Pasal 734 butir 1 menyatakan bahwa Kolegium diangkat dan diberhentikan oleh Menkes, dan pada butir 3 disebutkan keanggotaan kolegium dipilih melalui seleksi oleh panitia seleksi yang ditunjuk oleh Menkes.

Saat ini dalam wadah MKKI setidaknya ada 38 Kolegium Bidang Ilmu yang semua anggotanya adalah orang-orang yang terpilih dari setiap perhimpunan dokter spesialis, yang dianggap paling mampu dan credible dalam mengampu pendidikan spesialis.

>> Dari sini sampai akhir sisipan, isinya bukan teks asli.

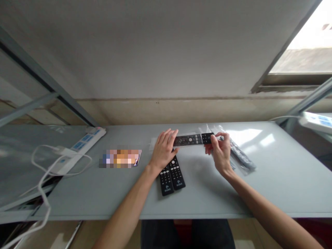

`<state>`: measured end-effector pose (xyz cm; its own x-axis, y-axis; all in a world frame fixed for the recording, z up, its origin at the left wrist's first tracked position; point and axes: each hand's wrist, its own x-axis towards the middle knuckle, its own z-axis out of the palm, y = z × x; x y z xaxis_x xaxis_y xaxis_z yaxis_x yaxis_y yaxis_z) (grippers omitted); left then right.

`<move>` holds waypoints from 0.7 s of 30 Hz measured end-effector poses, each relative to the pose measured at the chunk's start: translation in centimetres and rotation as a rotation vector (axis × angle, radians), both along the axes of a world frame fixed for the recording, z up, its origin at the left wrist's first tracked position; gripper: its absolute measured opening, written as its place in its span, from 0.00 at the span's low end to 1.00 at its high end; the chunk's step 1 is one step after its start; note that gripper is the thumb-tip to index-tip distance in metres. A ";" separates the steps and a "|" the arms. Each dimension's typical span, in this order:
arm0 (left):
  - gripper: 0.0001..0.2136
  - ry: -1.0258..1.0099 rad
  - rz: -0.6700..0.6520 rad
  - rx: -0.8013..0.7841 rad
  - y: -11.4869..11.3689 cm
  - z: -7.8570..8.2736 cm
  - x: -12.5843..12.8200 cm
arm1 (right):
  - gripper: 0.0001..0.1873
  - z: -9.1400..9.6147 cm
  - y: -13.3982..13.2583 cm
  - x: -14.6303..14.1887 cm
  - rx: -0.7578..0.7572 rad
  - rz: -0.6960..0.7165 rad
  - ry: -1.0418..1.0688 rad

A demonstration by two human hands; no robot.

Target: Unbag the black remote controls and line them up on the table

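A black remote control (206, 138) lies crosswise near the back of the desk, its longer part inside a clear plastic bag (153, 143) and its right end bare. My right hand (221, 150) pinches that bare end between thumb and fingers. Over the left part of the bag rests my left hand (164, 148), its fingers stretched out and flat; what lies under the palm is hidden. Below it, two black remote controls (178, 178) sit side by side, their upper ends partly covered by my left hand. Beyond my right hand are bagged remote controls (241, 155), partly hidden.
A phone-like flat object (120, 158) with a blurred screen lies left of my hands. Farther left, a white power strip (82, 145) trails a white cable (43, 193). Another power strip (316, 121) is at the right, by the metal frame. A wall stands behind the desk (103, 197).
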<state>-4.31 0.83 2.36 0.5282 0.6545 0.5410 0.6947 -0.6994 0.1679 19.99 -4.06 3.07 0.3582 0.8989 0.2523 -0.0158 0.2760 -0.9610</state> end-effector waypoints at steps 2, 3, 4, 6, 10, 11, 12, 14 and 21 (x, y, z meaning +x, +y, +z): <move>0.35 0.004 0.044 -0.001 0.1 -0.1 -0.1 | 0.19 -0.1 0.2 0.4 0.006 -0.019 0.011; 0.34 0.007 0.062 -0.007 0.1 -0.1 -0.1 | 0.19 -0.1 0.3 0.6 0.010 -0.027 0.012; 0.32 0.011 0.077 -0.018 0.0 0.0 -0.1 | 0.19 -0.1 0.4 0.7 0.014 -0.033 0.009; 0.27 0.033 0.095 -0.047 -0.1 0.0 0.0 | 0.19 -0.2 0.4 0.8 0.012 -0.038 -0.002; 0.13 0.071 0.076 -0.111 -0.5 0.0 0.5 | 0.19 -0.1 0.2 0.5 0.005 -0.026 -0.003; 0.11 0.066 0.070 -0.120 -0.6 0.0 0.6 | 0.19 -0.1 0.1 0.3 0.005 -0.016 -0.003; 0.10 0.058 0.067 -0.125 -0.6 0.0 0.7 | 0.19 0.0 -0.1 0.0 0.007 -0.003 -0.003; 0.09 0.040 0.064 -0.130 -0.8 -0.1 0.8 | 0.19 0.1 -0.4 -0.5 0.008 0.030 -0.005; 0.09 -0.023 0.082 -0.145 -0.9 -0.1 0.5 | 0.15 -0.3 -1.4 -1.8 -0.025 0.184 -0.055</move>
<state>-3.77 -0.06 2.24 0.4586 0.7668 0.4492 0.7434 -0.6080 0.2789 18.19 -5.44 2.79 0.1739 0.9542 0.2435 -0.0111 0.2492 -0.9684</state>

Dan UU No. 17-2023 serta RPP nya pasal 733 dan 734 hendak menggantikan mereka, para putra terbaik bangsa dalam setiap bidang spesialis tersebut, dengan para petugas menkes yang bekerja dan bertanggung-jawab kepada menkes, dengan kriteria yang tidak jelas.

Rasanya tidak mungkin dibantah bahwa kelompok Guru Besar Bidang Ilmu inilah yang paling pantas mengampu dan mengelola pendidikan spesialis, tidak mungkin digantikan bahkan oleh Presiden sekalipun, apalagi seorang Menkes yang sama sekali tidak memiliki latar belakang pendidikan kedokteran.

Dan sepertinya, amplifikasi isu bullying beberapa saat lalu, dilanjutkan dengan isu depresi pada peserta didik PPDS adalah bagian dari agenda busuk terstruktur yang sungguh tidak etis seorang menkes untuk mendiskreditkan peran penting para guru besar bidang ilmu yang tergabung dalam Kolegium.

Bisa jadi inilah kedunguan terbesar seorang pejabat publik yang bisa menjadi awal kemunduran dan porak-porandanya sistem pendidikan dokter spesialis yang sudah baik saat ini kembali ke model Home Schooling (m.mediaindonesia.com/opini/628479/p…) seperti yang pernah kita alami 50-60 tahun yang lalu.

Tentu saja langkah dungu ini akhirnya akan mengorbankan hak rakyat untuk memperoleh layanan kesehatan spesialistik yang berkualitas dan terjangkau.

Semoga Tuhan melindungi bangsa inidari berbagai tipu muslihat dan niat busuk banyak pihak, politisi, pejabat publik, atau siapapun yang berdalih seolah berbuat baik bak pahlawan kesiangan.